_Work instructions_. Please return each record below exactly, with nothing left out.

───── Exercise materials

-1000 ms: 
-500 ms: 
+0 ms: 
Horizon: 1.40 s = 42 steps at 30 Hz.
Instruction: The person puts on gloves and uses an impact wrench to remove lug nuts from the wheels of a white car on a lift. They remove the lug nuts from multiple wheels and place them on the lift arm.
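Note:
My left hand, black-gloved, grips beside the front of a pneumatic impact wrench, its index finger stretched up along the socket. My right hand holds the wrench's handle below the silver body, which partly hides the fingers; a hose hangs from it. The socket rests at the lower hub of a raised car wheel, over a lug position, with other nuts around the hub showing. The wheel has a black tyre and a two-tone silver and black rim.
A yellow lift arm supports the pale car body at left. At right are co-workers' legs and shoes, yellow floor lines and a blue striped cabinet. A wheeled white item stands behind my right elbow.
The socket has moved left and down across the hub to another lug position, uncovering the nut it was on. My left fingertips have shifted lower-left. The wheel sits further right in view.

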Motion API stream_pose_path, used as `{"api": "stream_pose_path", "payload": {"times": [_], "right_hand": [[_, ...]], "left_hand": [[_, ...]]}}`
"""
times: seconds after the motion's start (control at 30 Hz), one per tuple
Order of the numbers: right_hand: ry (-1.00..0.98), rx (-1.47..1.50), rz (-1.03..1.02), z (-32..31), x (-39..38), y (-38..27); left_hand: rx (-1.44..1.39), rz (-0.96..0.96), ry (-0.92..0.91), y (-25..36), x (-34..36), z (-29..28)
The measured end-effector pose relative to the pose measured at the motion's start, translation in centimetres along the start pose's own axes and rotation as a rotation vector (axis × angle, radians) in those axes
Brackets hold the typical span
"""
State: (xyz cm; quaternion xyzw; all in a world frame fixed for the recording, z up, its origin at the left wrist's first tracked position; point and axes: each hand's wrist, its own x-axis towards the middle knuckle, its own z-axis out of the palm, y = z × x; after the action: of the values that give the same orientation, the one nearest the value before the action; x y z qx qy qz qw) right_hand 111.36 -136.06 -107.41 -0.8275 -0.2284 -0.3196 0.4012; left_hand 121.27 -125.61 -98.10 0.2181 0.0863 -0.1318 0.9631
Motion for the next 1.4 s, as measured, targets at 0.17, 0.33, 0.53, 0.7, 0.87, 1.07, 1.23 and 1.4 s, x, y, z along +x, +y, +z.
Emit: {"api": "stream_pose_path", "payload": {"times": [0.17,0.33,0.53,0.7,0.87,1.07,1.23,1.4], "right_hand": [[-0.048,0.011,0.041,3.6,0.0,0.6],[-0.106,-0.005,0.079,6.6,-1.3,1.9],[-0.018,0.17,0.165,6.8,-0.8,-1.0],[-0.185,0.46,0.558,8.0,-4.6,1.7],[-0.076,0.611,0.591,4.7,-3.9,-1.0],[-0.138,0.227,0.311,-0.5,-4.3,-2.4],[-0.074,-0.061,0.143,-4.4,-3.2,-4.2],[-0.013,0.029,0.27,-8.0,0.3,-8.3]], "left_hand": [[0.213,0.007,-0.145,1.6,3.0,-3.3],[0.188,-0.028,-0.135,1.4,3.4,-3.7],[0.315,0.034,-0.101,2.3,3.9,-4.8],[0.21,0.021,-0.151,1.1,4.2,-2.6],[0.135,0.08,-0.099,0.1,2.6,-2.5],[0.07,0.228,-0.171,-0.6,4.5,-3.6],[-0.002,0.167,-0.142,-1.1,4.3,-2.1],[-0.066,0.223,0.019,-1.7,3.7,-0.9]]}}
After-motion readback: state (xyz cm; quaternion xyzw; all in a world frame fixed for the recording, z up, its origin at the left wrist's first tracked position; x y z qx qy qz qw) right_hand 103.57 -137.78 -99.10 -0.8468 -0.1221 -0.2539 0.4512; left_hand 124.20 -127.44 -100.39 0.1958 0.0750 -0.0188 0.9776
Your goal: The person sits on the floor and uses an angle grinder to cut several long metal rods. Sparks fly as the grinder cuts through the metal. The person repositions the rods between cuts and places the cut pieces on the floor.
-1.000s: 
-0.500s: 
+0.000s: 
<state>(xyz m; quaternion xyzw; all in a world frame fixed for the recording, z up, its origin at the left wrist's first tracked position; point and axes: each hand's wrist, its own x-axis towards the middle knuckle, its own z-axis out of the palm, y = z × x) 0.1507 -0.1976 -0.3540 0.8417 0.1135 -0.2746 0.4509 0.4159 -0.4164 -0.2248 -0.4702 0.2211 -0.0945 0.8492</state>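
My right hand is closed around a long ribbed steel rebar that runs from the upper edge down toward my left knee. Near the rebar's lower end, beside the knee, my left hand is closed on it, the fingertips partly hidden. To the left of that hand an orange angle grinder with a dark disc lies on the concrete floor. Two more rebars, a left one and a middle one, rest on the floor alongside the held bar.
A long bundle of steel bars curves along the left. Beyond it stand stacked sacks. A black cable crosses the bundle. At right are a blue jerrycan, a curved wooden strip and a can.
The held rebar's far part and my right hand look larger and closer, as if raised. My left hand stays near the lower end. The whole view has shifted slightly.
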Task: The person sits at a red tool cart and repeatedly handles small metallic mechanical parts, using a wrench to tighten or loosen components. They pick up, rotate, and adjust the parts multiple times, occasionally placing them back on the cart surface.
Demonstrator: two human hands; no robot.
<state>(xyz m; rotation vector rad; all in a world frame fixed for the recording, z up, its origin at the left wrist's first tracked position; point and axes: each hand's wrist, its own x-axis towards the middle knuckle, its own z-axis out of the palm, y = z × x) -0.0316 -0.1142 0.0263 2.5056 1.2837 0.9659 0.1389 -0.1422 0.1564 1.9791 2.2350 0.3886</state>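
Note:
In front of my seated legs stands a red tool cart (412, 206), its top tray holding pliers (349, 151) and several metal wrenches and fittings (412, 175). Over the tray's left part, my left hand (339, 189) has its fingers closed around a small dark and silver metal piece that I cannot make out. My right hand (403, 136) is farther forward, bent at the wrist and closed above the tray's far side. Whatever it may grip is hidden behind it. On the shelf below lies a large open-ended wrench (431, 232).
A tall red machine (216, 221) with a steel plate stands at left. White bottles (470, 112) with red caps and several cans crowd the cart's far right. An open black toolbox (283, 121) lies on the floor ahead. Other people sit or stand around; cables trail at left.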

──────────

_Response to this task_.
-1000 ms: 
-500 ms: 
+0 ms: 
Horizon: 1.40 s = 42 steps at 30 Hz.
Instruction: The person puts on gloves and uses an impact wrench to remove lug nuts from the wheels of a white car on a lift. They remove the lug nuts from multiple wheels and place them on the lift arm.
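Note:
My left hand, black-gloved, grips beside the front of a pneumatic impact wrench, its index finger stretched up along the socket. My right hand holds the wrench's handle below the silver body, which partly hides the fingers; a hose hangs from it. The socket rests at the lower hub of a raised car wheel, over a lug position, with other nuts around the hub showing. The wheel has a black tyre and a two-tone silver and black rim.
A yellow lift arm supports the pale car body at left. At right are co-workers' legs and shoes, yellow floor lines and a blue striped cabinet. A wheeled white item stands behind my right elbow.
The socket has moved left and down across the hub to another lug position, uncovering the nut it was on. My left fingertips have shifted lower-left. The wheel sits further right in view.
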
Motion API stream_pose_path, used as `{"api": "stream_pose_path", "payload": {"times": [_], "right_hand": [[_, ...]], "left_hand": [[_, ...]]}}`
"""
times: seconds after the motion's start (control at 30 Hz), one per tuple
Order of the numbers: right_hand: ry (-1.00..0.98), rx (-1.47..1.50), rz (-1.03..1.02), z (-32..31), x (-39..38), y (-38..27); left_hand: rx (-1.44..1.39), rz (-0.96..0.96), ry (-0.92..0.91), y (-25..36), x (-34..36), z (-29..28)
The measured end-effector pose relative to the pose measured at the motion's start, translation in centimetres along the start pose's own axes and rotation as a rotation vector (axis × angle, radians) in those axes
Brackets hold the typical span
"""
State: (xyz cm; quaternion xyzw; all in a world frame fixed for the recording, z up, its origin at the left wrist's first tracked position; point and axes: each hand's wrist, its own x-axis towards the middle knuckle, its own z-axis out of the palm, y = z × x; after the action: of the values that give the same orientation, the one nearest the value before the action; x y z qx qy qz qw) right_hand 111.36 -136.06 -107.41 -0.8275 -0.2284 -0.3196 0.4012; left_hand 121.27 -125.61 -98.10 0.2181 0.0863 -0.1318 0.9631
Motion for the next 1.4 s, as measured, targets at 0.17, 0.33, 0.53, 0.7, 0.87, 1.07, 1.23 and 1.4 s, x, y, z along +x, +y, +z.
Emit: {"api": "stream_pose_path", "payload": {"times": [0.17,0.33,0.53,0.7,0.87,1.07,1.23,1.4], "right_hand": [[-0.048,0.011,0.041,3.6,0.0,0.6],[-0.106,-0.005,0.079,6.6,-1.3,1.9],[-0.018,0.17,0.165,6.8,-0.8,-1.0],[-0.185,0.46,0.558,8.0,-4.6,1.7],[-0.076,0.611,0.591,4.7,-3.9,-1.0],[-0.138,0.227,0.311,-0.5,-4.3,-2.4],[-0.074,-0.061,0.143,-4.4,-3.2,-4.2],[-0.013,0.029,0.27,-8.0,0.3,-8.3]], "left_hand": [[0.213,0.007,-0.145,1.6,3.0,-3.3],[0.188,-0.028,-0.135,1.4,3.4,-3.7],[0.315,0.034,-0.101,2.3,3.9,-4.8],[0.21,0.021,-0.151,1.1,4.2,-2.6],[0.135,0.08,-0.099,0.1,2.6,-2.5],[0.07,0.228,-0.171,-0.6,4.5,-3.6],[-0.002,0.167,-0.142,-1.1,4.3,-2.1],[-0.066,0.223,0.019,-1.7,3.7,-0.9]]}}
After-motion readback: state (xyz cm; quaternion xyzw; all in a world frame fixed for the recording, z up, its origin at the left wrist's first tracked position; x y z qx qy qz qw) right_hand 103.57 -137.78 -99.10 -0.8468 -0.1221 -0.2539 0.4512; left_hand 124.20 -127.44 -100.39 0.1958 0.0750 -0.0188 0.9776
Your goal: The person sits on the floor and uses an angle grinder to cut several long metal rods. Sparks fly as the grinder cuts through the metal. The person repositions the rods between cuts and places the cut pieces on the floor.
-1.000s: 
-0.500s: 
+0.000s: 
<state>(xyz m; quaternion xyzw; all in a world frame fixed for the recording, z up, its origin at the left wrist's first tracked position; point and axes: each hand's wrist, its own x-axis towards the middle knuckle, its own z-axis out of the palm, y = z × x) 0.1507 -0.1976 -0.3540 0.8417 0.1135 -0.2746 0.4509 0.4159 -0.4164 -0.2248 -0.4702 0.2211 -0.0945 0.8492</state>
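My right hand is closed around a long ribbed steel rebar that runs from the upper edge down toward my left knee. Near the rebar's lower end, beside the knee, my left hand is closed on it, the fingertips partly hidden. To the left of that hand an orange angle grinder with a dark disc lies on the concrete floor. Two more rebars, a left one and a middle one, rest on the floor alongside the held bar.
A long bundle of steel bars curves along the left. Beyond it stand stacked sacks. A black cable crosses the bundle. At right are a blue jerrycan, a curved wooden strip and a can.
The held rebar's far part and my right hand look larger and closer, as if raised. My left hand stays near the lower end. The whole view has shifted slightly.
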Task: The person sits at a red tool cart and repeatedly handles small metallic mechanical parts, using a wrench to tighten or loosen components. They pick up, rotate, and adjust the parts multiple times, occasionally placing them back on the cart surface.
Demonstrator: two human hands; no robot.
<state>(xyz m; rotation vector rad; all in a world frame fixed for the recording, z up, its origin at the left wrist's first tracked position; point and axes: each hand's wrist, its own x-axis towards the middle knuckle, its own z-axis out of the palm, y = z × x) -0.0316 -0.1142 0.0263 2.5056 1.2837 0.9659 0.1389 -0.1422 0.1564 1.9791 2.2350 0.3886</state>
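Note:
In front of my seated legs stands a red tool cart (412, 206), its top tray holding pliers (349, 151) and several metal wrenches and fittings (412, 175). Over the tray's left part, my left hand (339, 189) has its fingers closed around a small dark and silver metal piece that I cannot make out. My right hand (403, 136) is farther forward, bent at the wrist and closed above the tray's far side. Whatever it may grip is hidden behind it. On the shelf below lies a large open-ended wrench (431, 232).
A tall red machine (216, 221) with a steel plate stands at left. White bottles (470, 112) with red caps and several cans crowd the cart's far right. An open black toolbox (283, 121) lies on the floor ahead. Other people sit or stand around; cables trail at left.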

Nothing else remains for this exercise.